Saint Joseph est loin d’être un personnage triste et falot que certains ont cru percevoir en raison de son humilité et de son silence. Homme de foi et de prière, Joseph a été lui aussi « comblée de grâce » comme son épouse Marie. Dieu a répandu dans son cœur la grâce de la foi et de l’amour fidèle qui rend heureux et rayonnant comme Fra Angelico l’a montré dans sa fresque de l’adoration des Mages au couvent saint Marc de Florence. Saint Joseph n’est pas un homme ténébreux mais un serviteur lumineux du mystère de Dieu. Il a reçu la lumière du Verbe fait chair à travers son épouse, Marie. Son fils Jésus lui a obéit. Son épouse Marie l’a mis en valeur devant Jésus le citant en premier comme le montrent ses paroles lors du recouvrement de leur enfant au Temple de Jérusalem : « Mon enfant, pourquoi nous as-tu fait cela ? Vois ! ton père et moi, nous te cherchons, angoissés. » (Lc 2, 48).

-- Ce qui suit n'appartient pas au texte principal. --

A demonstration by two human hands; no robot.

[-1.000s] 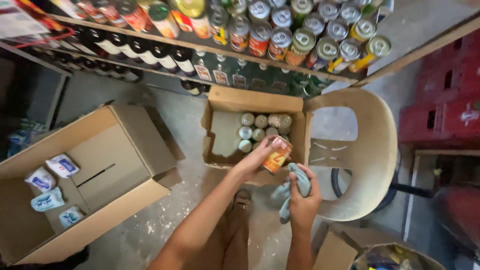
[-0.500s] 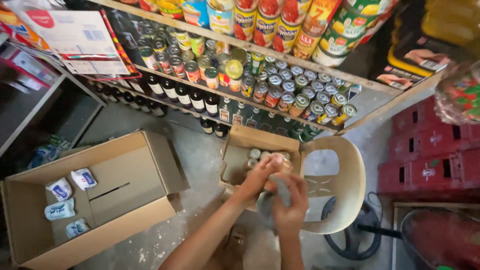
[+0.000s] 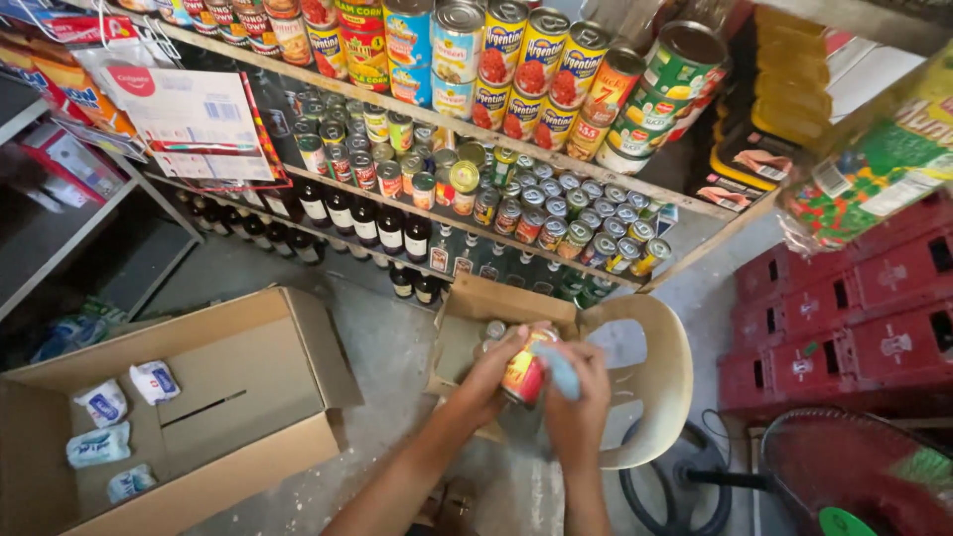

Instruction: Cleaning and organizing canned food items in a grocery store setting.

Grandeur de la vocation de Joseph

En parlant de son Père céleste, Jésus n’amoindrissait point la dignité de son père adoptif ; tout au contraire, il la magnifiait comme étant une participation originale de grande valeur à la paternité divine. En aimant son épouse Marie, devenue « épouse du Saint-Esprit » , Joseph ne perdait pas son statut d’époux mais il jouissait d’une union exceptionnelle en beauté et en solidité avec Dieu et avec son épouse. C’est Jésus, venu unir Dieu et l’humanité en sa personne, qui a accompli cette communion bienheureuse de Marie et de Joseph par l’Esprit Saint ainsi que leur participation à l’amour de son Père.

Dévotion à saint Joseph

Le père Marie-Joseph Lagrange avait reçu le prénom d’Albert à son baptême, lors de son entrée dans l’Ordre des prêcheurs au couvent royal de Saint-Maximin (Var) le 6 octobre 1879, le bienheureux père Cormier, prieur provincial, lui a donné un nouveau prénom religieux « Marie-Joseph ». Le père Lagrange a toujours manifesté une grande ferveur envers ses nouveaux patrons dans la vie religieuse comme le montre son Journal spirituel où il confie à saint Joseph « l’esprit de prière continuelle »  et l’esprit religieux par l’accomplissement parfait des trois vœux » .

Appelé « le nouveau saint Jérôme » pour sa science biblique et « le mystique de la Bible » pour sa vision surnaturelle, le père Lagrange réconcilie dans son enseignement la foi et la science, la Révélation et la raison.

Fr. M. R. (O.P.) 

Saint-Denis (La Réunion), le 26 janvier 2022.